Angst essen Seele

Turbulenzen erzeugen Angst. Die für die Turbulenzen verantwortlichen Regierungen, hauptsächlich der USA kennen die Angst vor dem Verlust der Wählergunst und also ihrer Machtoptionen nur einmal in einer Legislaturperiode. Das ist vor der Wiederwahl des Präsidenten (eine feminine Deklinationation ist hier noch nicht möglich). Der Leidensweg europäischer Politikerinnen und Politiker an der Spitze einer Regierung ist in vielen Fällen erheblich schmerzhafter und langwieriger. Die Ängste von Regierungen, durch Turbulenzen auf den Geld- und Finanzmärkten ausgelöst, kanalisieren sich überwiegend in zwei Richtungen. Eine, mehr oder weniger stark angetriebene Zinshysterie mit bipolaren Schwankungszuständen. Eine andere, deutlich stärkere Verlustangst, ausgelöst in der Folge der Turbulenzen von Rezessionsphantasien.

Die Zinshysterie wird aktuell von der Fed daselbst inszeniert. Die US-Wirtschaft befindet sich nicht in einer Aufschwungphase, sie boomt. Zehn Jahre nach der verheerenden Finanzkrise und nach etwa 4-5 Jahren der Stagnation, erfreuen sich die Vereinigten Staaten von Amerika über eine bemerkenswert positive Wirtschaftslage, die der Notenbankchef, Jerome Powell, jüngst wie folgt bewertete: „Es gibt wirklich keinen Grund zu der Annahme, dass dieser Zyklus nicht noch einige Zeit fortgesetzt werden kann.“

Und wie immer lauschten die Märkte spitzohrig in die Zwischentöne der Notenbankrede und wie immer war eine minimal-semantische Diskursinvasion, die fast unmittelbar nach der Rede die US-Anleihemärkte auf Talfahrt schickte.
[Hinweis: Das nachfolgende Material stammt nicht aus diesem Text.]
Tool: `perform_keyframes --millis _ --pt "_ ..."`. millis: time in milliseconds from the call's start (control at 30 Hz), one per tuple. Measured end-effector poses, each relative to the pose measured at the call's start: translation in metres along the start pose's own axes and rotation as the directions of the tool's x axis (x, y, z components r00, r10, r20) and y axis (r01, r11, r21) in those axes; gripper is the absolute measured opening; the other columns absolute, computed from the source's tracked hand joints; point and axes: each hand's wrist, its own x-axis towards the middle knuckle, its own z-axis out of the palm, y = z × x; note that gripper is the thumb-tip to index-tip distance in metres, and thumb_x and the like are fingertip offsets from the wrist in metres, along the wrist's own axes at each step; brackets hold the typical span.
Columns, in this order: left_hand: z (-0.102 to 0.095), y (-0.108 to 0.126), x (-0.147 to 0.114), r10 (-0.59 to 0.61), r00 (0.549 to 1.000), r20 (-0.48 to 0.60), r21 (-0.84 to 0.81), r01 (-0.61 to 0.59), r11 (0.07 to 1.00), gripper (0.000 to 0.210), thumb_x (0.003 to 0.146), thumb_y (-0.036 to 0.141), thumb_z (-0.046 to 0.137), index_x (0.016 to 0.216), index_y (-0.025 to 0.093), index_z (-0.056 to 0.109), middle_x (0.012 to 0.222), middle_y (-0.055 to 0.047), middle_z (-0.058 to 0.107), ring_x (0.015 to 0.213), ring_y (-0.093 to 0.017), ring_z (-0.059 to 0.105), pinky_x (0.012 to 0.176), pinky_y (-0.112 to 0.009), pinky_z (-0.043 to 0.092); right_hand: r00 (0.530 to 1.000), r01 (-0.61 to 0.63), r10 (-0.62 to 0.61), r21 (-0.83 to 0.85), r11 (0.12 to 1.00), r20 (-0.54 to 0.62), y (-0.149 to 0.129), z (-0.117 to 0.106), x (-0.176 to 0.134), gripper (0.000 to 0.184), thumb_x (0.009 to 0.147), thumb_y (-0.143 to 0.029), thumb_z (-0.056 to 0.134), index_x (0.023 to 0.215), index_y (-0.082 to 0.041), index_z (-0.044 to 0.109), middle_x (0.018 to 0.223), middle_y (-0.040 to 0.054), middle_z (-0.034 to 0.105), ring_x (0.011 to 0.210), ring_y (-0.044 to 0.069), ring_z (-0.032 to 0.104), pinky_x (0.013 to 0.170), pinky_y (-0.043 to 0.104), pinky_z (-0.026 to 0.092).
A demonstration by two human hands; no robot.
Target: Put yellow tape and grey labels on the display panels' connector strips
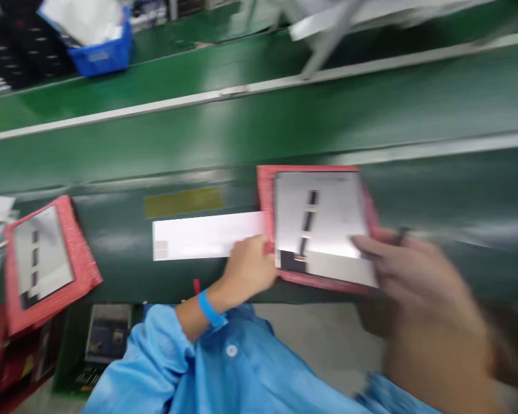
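Observation:
A flat silver display panel (328, 215) with a dark segmented strip down its middle lies on a pink foam-like sheet (266, 190). My left hand (250, 267) is closed at the lower left edge of the panel and sheet, its fingertips partly hidden. At the right edge, my right hand (414, 270) is smeared by motion; its thumb lies over the panel and the other fingers are around the pink edge. Just left of the panel, a bright white rectangular strip (202, 236) lies on the green bench, beside my left hand.
Left on the bench (125, 241) rests another silver panel (47, 247) on pink sheeting (80, 253). A yellow strip (183, 202) sits behind the white one. Below the bench edge is a green crate (69, 356) with a grey item. A blue bin (101, 60) stands far left.

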Motion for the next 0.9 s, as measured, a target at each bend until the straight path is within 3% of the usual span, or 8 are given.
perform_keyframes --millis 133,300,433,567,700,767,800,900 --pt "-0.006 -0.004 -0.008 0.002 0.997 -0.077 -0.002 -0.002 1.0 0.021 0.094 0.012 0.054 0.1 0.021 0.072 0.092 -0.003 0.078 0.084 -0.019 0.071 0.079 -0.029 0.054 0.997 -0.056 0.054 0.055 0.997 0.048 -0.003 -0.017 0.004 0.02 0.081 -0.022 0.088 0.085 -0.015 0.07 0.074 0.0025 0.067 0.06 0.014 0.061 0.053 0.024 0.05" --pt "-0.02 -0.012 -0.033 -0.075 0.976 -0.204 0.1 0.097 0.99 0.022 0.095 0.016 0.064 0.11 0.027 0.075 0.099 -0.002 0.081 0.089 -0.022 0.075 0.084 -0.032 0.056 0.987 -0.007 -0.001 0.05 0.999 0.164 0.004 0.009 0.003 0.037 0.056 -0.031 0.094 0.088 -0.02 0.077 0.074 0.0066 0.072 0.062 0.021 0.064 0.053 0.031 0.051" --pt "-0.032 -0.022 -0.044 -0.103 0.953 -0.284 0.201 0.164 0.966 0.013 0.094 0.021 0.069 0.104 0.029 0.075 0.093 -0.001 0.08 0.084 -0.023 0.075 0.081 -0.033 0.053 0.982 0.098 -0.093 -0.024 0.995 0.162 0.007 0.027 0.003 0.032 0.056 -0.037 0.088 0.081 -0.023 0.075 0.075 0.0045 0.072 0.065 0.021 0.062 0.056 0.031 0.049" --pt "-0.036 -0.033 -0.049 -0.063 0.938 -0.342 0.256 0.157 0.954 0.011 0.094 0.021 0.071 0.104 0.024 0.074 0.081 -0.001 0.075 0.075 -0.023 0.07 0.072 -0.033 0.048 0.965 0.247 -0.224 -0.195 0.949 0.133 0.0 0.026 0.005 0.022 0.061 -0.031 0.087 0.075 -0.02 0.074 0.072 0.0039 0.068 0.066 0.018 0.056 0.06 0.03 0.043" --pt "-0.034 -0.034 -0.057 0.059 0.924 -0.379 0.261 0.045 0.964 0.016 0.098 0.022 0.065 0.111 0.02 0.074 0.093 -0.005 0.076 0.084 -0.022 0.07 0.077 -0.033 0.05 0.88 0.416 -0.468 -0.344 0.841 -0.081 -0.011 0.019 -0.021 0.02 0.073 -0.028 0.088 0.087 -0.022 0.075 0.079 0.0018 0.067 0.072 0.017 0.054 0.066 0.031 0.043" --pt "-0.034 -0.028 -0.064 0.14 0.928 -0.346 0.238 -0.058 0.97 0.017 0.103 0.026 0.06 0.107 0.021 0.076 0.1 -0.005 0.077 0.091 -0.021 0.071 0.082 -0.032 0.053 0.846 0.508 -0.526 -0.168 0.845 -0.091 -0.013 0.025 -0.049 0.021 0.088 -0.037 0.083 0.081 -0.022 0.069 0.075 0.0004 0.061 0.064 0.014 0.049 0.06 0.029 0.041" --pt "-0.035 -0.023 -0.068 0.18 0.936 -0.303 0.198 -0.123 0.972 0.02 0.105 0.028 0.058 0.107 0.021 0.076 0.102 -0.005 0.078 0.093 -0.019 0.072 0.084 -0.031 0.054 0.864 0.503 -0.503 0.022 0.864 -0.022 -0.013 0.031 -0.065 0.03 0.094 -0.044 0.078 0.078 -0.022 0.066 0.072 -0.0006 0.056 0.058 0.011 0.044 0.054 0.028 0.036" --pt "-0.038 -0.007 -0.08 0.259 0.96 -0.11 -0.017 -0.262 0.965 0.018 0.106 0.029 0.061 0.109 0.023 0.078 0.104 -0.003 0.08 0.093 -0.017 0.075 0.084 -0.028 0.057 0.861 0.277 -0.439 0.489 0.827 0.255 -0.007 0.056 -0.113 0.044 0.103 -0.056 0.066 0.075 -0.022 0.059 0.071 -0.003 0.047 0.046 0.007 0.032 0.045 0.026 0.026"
Powell sprach weiter den Satz: „Wir könnten über neutral gehen. Aber aktuell sind wir wahrscheinlich noch weit von diesem Punkt entfernt.“ Und meinte damit die Leitzinsen der Notenbank. Selbst kleinste semantische Noten, gerne auch bewusst als „Versprecher“ artikuliert, lassen Boomphantasien zu Rezessionsphantasien degradieren. Denn das Zinsniveau der Notenbank wird von den Finanzmärkten als bremsend, neutral oder unterstützend bewertet und Powell hat in seiner Notenbankrede erstmals durchblicken lassen, dass die Notenbank die Leitzinsen über das sogenannte neutrale Zinsniveau hinaus anheben könnte.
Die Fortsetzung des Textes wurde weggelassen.